#ubuntu-laptop 2007-05-14
<vonk> hi
<Baelrun> Anyone have any luck with the Dell TrueMobil 1400?  Fiesty recognizes it, it's shown in iwconfig, yet it is flagged as disabled in lshw
<Baelrun> Laptop is an Inspiron XPS Gen 1
<Baelrun> Ack, not a support channel, sorry :P
<kensho> hi
#ubuntu-laptop 2007-05-15
<flo> i need help setting up the video-device for isight-cam on macbook - can anyone help, please!?
<cjae_> one question is it work trying to find parts to build own laptop cause I bought one once for $3000.CAD about two years ago and it was brutal Toshiba Qosmio
<cjae_> gpu failed, mobo failed hdd failed
<cjae_> all replaced but didn't wait to see how long lasted
<cjae_> read in maximum pc you can build your own is this really possible or only if you have all the resources that a computer mag has
<cjae_> that is my ONLY question
* Starting logfile irclogs/ubuntu-laptop.log
<me> hello need help installing ubuntu
<kensho> hello
<AndyCR> hi
<AndyCR> anyone having disconnects with ipw3945
#ubuntu-laptop 2007-05-16
<kensho> hi
<Sorbus> hi
<getoo> i have a little problem , i had my laptop on hybernate , now the sound wont work , i even restarted the box , same thing
<getoo> any suggestions
#ubuntu-laptop 2007-05-17
<DonLorenzo> anybody wanna talk about sound on a Toshiba P200-ST2071? ... The alleged chip is Intel 82801G. No sound at all.
<DonLorenzo> Anybody at home?
<crimsun> this is not a support channel.  And you need model=laptop-eapd
<crimsun> it's already addressed in alsa-driver hg.
<DonLorenzo> hmmm. I know about alsa-driver. what's the hg part?
<crimsun> read the bottom of the download page linked from the ALSA home page.
<DonLorenzo> thanks
<kensho> hello
<roel_> Question, I will be buying a laptop somewhere the coming few weeks. It should be a strong laptop, because I will be doing a lot of heavy stuff like c++ development, VHDL synthesis, etc.
<roel_> However, it should also be ubuntu-friendly and support wifi etc.
<roel_> What brands and models should I look out for?
<roel_> No ideas?
<crimsun> I would avoid toshibas, but that's about it.
<Nailor> Intel has generally good support on their chips
<Nailor> So if you don't want any hi performance graphics, I'd stick in the intel graahics adapter (+wifi and other from Intel too)

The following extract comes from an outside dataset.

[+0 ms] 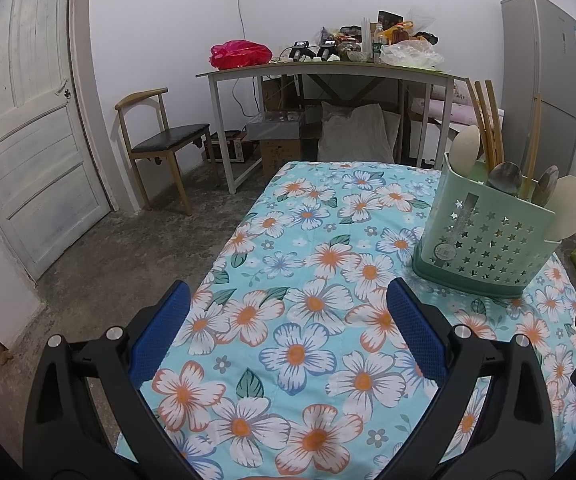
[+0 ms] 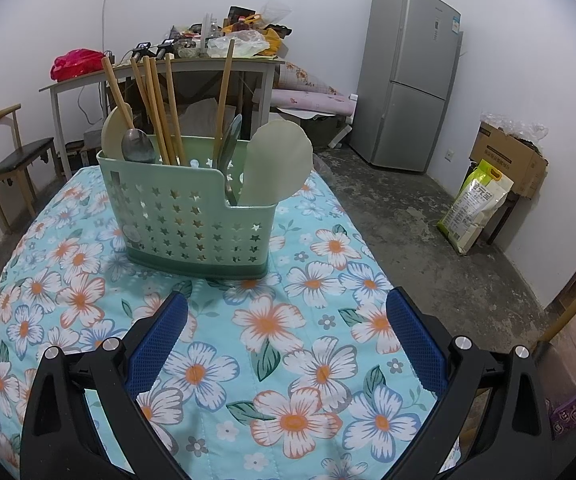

<roel_> dell is well supported then?
<Nailor> Should be =)
<roel_> k thx
<roel_> any idea what dell models are supposed to get ubuntu preinstalled?
#ubuntu-laptop 2008-05-12
<w-mute> ﻿Hi, folks. CPU frequency scaling is broken in hardy on my iBook G4. Against which package do I have to file the bug?
#ubuntu-laptop 2008-05-13
<rojo> sup guys
<rojo> on the ubuntu wiki, the template for adding a laptop, in the System Info section, there's a comment reading, "Put the output of the following commands here."  There are no commands that follow.  What commands give system-manufacturer, system-product-name, and system-version?
<rojo> $this->hasFlavr() ? $nom->nom('nom') : $want->doNot()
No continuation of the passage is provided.